14. Are you saying you want me to discuss issues of this kind with you before I make a decision?  (Be thankful!)
15. I am interested in what you are saying, but I'm not clear about what you mean. Could you say it another way?
16. Let me see if I am hearing you correctly.
17. How could I do that differently?
18. What, exactly, is it you see that I am doing; or doing wrong?
19. I was not clearly seeing that.
20. Thank you for bringing that to my attention.
21. I am glad you pointed that out to me.
22. When did that happen?  I wasn't alert to that.  (Be careful about the use of this statement. Make sure it is true!)
23. I see that is important to you so I'll make it a point to be more alert to it.
Brainstorm some additional statements that could be used in solving conflicts.
3. Learn to ask “clarifying questions.”
What are some examples of “clarifying questions” that could help us better understand the situation and reach a solution?

C.  State in clear and concise terms what the actual problem is.
Proverbs 10:19”  “When there are many words, transgression is unavoidable, but he who restrains his lips is wise.”
How will following this principle help us to solve problems?
D.  Rejoice that you don’t have to solve this problem alone.
Ecclesiastes 4:9-12:  “Two are better than one because they have a good return for their labor.  For if either of them falls, the one will lift up his companion.  But woe to the one who falls when there is not another to lift him up.  Furthermore, if two lie down together they keep warm, but how can one be warm alone?  And if one can overpower him who is alone, two can resist him. A cord of three strands is not quickly torn apart.”
How can God use another person to help you be more like Jesus Christ?

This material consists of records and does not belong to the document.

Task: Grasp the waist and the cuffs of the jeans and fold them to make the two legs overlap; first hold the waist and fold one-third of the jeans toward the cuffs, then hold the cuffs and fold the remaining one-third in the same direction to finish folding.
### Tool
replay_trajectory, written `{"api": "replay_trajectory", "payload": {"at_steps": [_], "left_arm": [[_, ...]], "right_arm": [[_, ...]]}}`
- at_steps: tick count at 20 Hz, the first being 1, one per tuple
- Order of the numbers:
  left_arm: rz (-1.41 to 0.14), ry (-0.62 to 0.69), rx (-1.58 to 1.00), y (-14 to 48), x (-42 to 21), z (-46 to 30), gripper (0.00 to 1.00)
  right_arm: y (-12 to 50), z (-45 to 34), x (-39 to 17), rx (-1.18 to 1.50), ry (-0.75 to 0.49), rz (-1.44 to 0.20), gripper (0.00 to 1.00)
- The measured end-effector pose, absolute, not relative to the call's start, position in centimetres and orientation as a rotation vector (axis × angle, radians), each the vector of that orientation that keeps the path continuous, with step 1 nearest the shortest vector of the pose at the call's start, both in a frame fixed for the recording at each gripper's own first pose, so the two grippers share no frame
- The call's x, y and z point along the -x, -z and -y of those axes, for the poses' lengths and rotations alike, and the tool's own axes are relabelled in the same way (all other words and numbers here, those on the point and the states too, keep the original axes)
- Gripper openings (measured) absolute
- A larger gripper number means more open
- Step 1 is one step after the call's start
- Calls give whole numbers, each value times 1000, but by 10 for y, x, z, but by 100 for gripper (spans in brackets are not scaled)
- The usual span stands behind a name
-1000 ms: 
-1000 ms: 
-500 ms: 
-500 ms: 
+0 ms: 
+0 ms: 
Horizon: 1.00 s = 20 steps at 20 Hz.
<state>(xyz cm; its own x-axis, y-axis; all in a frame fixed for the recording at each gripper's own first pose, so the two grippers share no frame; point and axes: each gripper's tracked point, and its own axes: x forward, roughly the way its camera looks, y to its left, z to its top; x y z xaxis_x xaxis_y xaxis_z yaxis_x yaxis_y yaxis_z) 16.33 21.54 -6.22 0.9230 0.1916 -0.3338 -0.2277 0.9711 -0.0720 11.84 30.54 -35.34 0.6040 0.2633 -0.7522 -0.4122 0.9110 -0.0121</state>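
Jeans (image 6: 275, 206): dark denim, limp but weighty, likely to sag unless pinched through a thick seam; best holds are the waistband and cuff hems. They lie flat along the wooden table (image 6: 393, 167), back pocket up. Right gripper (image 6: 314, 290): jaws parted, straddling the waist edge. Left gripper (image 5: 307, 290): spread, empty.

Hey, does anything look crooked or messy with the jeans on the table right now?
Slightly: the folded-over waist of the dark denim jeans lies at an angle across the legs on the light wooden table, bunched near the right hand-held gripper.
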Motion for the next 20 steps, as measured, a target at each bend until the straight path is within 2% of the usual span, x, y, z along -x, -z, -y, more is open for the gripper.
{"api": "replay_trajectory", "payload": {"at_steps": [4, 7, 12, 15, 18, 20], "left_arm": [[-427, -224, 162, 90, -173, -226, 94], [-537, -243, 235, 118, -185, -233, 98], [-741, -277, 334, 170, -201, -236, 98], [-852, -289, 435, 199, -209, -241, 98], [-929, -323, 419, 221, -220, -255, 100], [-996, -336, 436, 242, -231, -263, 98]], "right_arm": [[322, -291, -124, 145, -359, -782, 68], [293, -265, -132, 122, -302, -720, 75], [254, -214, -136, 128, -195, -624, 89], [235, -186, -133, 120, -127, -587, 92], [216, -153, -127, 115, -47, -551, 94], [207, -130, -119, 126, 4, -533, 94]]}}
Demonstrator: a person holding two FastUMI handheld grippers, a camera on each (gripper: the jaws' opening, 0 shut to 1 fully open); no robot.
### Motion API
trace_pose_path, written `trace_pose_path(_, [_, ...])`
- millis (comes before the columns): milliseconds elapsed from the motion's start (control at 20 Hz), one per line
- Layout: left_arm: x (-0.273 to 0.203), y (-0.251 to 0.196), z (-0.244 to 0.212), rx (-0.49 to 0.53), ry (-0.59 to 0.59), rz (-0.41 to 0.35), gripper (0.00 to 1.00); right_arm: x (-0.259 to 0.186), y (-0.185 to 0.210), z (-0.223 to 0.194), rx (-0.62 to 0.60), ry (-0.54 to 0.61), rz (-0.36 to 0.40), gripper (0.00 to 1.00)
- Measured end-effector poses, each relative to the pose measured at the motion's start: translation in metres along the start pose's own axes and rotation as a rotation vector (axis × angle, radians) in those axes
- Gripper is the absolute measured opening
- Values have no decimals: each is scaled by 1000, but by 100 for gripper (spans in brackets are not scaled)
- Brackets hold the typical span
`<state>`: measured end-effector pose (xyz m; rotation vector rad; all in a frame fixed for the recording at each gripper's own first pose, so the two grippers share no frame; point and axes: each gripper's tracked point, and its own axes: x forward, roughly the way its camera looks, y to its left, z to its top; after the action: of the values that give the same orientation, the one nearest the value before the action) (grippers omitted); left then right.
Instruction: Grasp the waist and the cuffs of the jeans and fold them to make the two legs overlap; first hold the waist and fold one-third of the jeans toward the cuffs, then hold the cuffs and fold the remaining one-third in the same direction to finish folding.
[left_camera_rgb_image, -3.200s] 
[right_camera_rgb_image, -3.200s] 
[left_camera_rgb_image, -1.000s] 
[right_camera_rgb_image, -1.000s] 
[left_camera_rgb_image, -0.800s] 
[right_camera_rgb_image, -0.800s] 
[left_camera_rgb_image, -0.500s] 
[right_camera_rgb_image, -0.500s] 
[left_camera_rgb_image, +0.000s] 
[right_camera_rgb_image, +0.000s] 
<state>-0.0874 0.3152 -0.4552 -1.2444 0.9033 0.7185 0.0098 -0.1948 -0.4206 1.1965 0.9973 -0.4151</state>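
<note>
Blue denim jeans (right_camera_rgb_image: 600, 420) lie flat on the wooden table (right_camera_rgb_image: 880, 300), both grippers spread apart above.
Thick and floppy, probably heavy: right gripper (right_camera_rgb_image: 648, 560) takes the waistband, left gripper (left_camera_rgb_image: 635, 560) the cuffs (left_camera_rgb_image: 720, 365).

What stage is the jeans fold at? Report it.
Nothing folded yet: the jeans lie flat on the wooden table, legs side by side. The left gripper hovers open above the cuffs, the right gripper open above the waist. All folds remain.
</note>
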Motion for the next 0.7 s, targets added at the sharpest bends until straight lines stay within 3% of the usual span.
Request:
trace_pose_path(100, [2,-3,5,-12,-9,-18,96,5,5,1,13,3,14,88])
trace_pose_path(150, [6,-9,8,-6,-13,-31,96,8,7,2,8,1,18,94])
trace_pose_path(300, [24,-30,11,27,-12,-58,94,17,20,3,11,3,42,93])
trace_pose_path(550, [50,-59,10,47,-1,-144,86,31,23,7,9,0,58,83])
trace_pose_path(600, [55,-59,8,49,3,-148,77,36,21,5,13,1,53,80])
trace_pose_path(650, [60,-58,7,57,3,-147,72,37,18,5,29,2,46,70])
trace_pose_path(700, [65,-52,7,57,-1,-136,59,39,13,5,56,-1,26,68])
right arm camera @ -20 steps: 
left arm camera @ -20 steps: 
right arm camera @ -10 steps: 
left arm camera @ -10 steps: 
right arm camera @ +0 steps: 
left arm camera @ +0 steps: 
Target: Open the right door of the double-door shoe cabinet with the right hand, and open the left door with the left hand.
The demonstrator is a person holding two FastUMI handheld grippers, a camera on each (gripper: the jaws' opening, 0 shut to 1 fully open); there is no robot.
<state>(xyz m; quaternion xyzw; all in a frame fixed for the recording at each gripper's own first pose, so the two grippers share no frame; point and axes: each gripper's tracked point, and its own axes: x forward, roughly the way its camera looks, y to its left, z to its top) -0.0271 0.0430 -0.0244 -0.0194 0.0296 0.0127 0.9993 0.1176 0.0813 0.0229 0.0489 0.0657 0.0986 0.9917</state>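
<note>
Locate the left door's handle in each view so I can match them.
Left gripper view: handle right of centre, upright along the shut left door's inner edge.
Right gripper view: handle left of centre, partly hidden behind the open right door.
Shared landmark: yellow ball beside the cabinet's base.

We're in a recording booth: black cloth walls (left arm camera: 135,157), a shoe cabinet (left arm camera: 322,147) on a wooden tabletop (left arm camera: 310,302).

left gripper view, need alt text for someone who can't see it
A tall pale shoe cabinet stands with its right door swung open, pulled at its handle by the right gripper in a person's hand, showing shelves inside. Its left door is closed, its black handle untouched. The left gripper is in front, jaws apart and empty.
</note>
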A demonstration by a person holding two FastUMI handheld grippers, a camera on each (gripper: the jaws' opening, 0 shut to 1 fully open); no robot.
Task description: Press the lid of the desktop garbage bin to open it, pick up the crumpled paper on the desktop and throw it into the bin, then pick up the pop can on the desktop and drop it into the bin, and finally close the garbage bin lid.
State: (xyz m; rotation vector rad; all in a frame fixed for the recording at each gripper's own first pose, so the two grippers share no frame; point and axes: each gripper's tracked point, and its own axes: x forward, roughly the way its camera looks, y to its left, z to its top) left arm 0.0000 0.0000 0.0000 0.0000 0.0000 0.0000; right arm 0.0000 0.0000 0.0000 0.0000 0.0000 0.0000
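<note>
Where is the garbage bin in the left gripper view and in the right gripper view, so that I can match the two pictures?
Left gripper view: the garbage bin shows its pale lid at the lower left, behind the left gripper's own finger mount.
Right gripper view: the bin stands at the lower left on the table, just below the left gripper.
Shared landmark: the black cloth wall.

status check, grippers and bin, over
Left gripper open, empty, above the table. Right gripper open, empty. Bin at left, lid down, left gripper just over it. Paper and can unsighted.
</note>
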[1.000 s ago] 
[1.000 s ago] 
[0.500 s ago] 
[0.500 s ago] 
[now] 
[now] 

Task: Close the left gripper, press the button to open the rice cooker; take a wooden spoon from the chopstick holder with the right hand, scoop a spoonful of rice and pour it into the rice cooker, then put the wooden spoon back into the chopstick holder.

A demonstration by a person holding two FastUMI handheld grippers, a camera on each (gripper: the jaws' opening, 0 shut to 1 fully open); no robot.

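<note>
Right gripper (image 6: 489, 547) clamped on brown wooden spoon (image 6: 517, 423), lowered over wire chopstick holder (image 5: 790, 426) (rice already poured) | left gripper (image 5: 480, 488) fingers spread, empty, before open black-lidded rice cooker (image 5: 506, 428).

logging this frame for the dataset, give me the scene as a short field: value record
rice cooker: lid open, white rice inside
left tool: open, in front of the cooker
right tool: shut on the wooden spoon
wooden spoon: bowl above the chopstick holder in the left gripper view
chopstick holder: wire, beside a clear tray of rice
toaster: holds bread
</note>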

E.  Brainstorm truths from the Scripture that will help you to solve the problem.
Psalm 119:162:  “I rejoice at Thy word, as one that findeth great spoil.”
Psalm 119:16:  “I shall delight in Thy statutes; I shall not forget Thy word.”
Psalm 119:24:  “Thy testimonies also are my delight; they are my counselors.”
What is the relationship between regularly attending Sunday School and church, along with personal Bible study, and a person’s ability to brainstorm truths about solving problems.
F.  Pray together and ask for God’s help.
According to the following verses, what does God promise to do that will help us resolve conflicts:
James 1:5:  “But if any of you lacks wisdom, let him ask of God, who gives to all men generously and without reproach, and it will be given to him.”
James 5:16:  “Therefore, confess your sins to one another, and pray for one another, so that you may be healed.  The effective prayer of a righteous man can accomplish much.”

G.  Brainstorm as many acceptable solutions to the problem as possible.

What are some of the differences between diagram #1 and diagram #2?

H.  Choose an acceptable solution while giving deference to the other person.
Philippians 2:3-4:  “Do nothing from selfishness or empty conceit, but with humility of mind let each of you regard one another as more important than himself; do not merely look out for your own personal interests, but also for the interests of others.”
I.  If you still cannot get the problem solved, seek counsel from others.
Proverbs 11:14:  “Where there is no guidance, the people fall, but in abundance of counselors there is victory.”
What are some basic, yet necessary qualifications for someone to give you counsel?